The higher than expected volume of wealthy expats returning home is having a particular impact on swelling the buyer pool for prime residential property.
Many are considering expanding their property portfolios while the prime market records modest growth and interest rates are cheap.
Prime property equates to the most desirable, and normally most expensive, property in a defined location.
Commonly, but not exclusively, prime property markets are areas where demand has a significant international bias.
Sydney's prime residential property price growth is set to rise higher than the global average in 2021, Knight Frank's Prime Global Forecast 2021 report has found.
They expect Sydney to see three per cent growth, compared to the global forecast of two per cent. Melbourne is set for a positive 2021, with a more modest one per cent growth forecast.

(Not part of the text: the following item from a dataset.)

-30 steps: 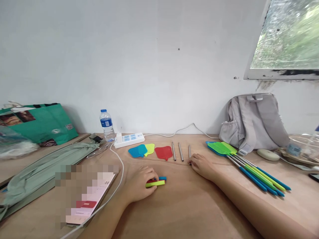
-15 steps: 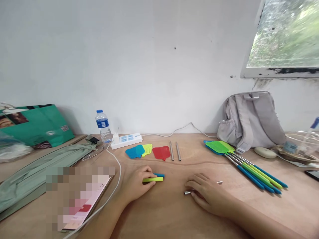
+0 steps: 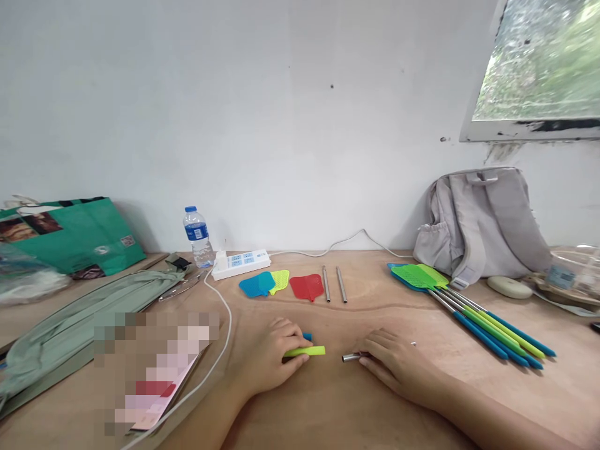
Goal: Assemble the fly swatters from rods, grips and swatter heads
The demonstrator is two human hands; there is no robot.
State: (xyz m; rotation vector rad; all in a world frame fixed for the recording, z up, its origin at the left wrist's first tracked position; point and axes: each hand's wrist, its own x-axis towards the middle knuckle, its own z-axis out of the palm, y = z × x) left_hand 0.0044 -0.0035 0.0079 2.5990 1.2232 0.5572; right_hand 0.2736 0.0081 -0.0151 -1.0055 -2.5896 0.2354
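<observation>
Gripping a lime tube (image 3: pixel 317 351), with a blue tube (image 3: pixel 307 336) just behind it, the left hand (image 3: pixel 281 353) faces a metal rod (image 3: pixel 350 357) pinched in the right hand (image 3: pixel 391 362), their ends apart; this looks like lining-up, and the next move probably calls for bringing those ends squarely together. Beyond lie a red swatter head (image 3: pixel 306 286) and two loose rods (image 3: pixel 326 285). Farther back, the bottle's (image 3: pixel 197 232) blue label and the green bag's (image 3: pixel 89 237) square code are illegible.

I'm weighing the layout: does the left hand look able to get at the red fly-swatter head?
Probably yes: only bare tabletop lies between the left hand and the red fly-swatter head, though that hand holds a yellow-green handle.
</observation>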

Knight Frank expects prime sales in Melbourne to pick up post lockdown, however they predict that demand will remain lower in 2021 with a solid pipeline of new prime supply.
They only forecast a marginal increase in new supply in Sydney's prime real estate in 2021.
Mr Douglas of SMATS Group said this upper end of the market could see gains beyond next year.
“I think investors are going to be far more savvy about what they buy and are moving more into that sector where there is stronger demand and lower supply, which helps support and drive prices,” he said.
Ray White’s Mr Downes said top-end expatriate buyers were out in force.
“In Brisbane, we just saw an expat based in the UK buy a luxury world-class home for $10 million before it was even finished, while a returning expat from New York fought off eight other bidders for a gorgeous multi-million dollar terrace in inner city Sydney,” Mr Downes said.